Recorded data:

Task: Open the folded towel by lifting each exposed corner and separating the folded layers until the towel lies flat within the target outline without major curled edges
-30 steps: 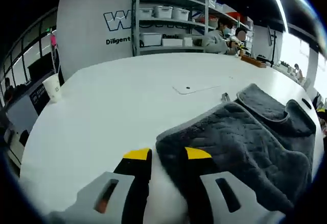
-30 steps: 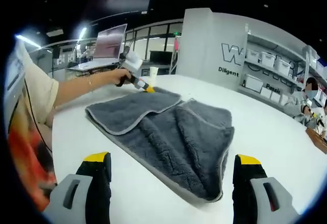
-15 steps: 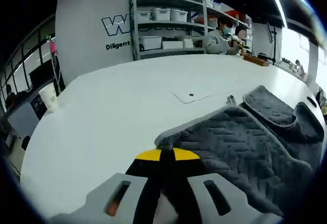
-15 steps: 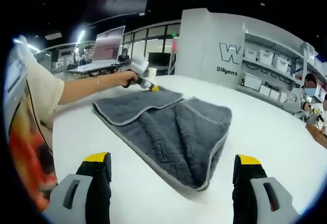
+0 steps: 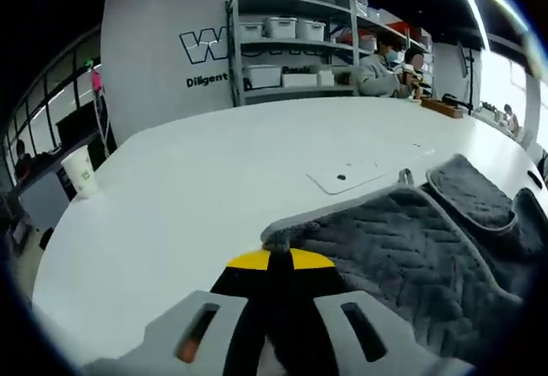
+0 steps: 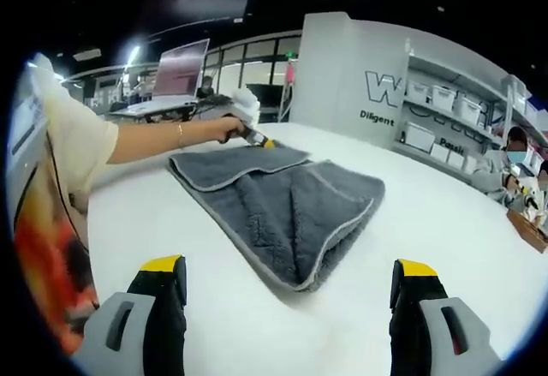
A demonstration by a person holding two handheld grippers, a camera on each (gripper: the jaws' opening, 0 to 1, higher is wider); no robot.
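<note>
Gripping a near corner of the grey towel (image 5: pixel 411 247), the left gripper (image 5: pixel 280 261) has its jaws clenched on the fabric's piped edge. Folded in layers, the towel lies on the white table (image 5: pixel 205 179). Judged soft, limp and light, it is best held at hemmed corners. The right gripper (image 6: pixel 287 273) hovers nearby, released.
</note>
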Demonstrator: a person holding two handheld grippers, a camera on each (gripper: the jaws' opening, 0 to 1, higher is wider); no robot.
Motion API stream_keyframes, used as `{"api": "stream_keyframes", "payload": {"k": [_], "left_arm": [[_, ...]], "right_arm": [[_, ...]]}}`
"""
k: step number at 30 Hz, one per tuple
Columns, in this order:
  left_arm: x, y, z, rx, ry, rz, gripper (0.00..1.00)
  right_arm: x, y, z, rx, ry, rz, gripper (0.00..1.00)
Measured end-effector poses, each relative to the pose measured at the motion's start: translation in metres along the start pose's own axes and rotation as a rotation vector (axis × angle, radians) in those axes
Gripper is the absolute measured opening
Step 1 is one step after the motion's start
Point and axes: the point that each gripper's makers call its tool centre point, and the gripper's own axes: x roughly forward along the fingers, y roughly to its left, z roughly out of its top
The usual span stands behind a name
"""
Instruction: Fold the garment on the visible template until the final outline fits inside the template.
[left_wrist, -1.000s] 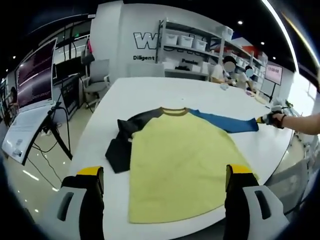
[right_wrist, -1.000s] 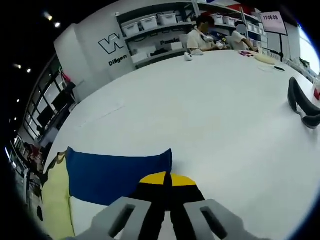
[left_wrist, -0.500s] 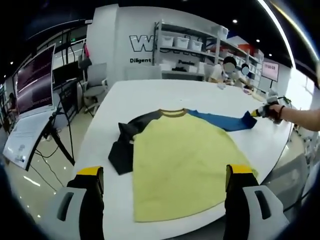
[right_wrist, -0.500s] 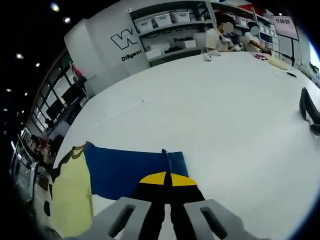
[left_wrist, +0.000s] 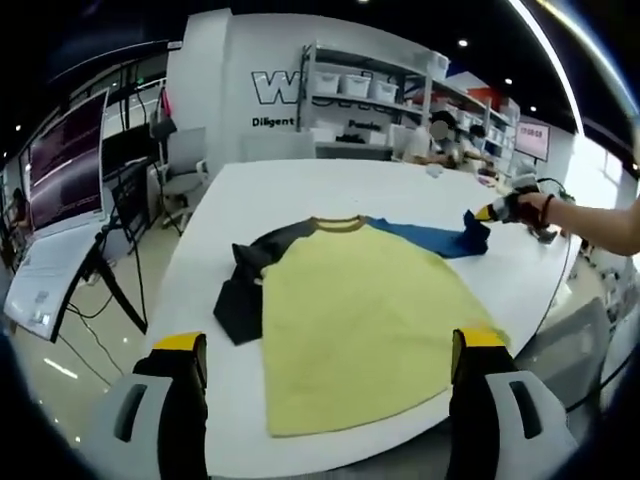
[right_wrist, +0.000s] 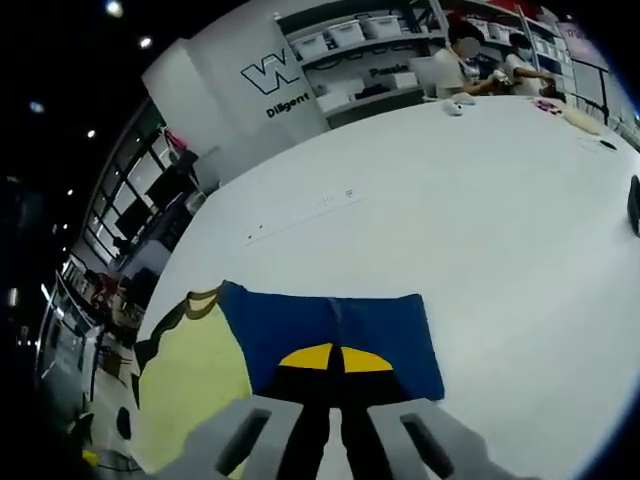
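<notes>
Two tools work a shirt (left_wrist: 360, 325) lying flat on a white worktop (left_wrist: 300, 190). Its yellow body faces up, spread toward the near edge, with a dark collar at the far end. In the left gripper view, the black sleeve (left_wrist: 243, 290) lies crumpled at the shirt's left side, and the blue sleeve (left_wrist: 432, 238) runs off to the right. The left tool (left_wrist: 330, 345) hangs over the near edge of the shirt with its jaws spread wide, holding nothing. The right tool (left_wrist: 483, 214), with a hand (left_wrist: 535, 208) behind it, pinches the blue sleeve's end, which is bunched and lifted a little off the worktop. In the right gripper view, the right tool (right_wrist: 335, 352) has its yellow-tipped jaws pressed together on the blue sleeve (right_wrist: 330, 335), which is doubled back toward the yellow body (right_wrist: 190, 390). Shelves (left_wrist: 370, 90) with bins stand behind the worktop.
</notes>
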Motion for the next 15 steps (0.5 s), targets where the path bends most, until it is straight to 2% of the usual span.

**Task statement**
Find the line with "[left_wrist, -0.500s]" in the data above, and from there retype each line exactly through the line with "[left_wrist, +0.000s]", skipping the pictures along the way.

**Output of the task**
[left_wrist, -0.500s] 
[right_wrist, -0.500s] 
[left_wrist, +0.000s] 

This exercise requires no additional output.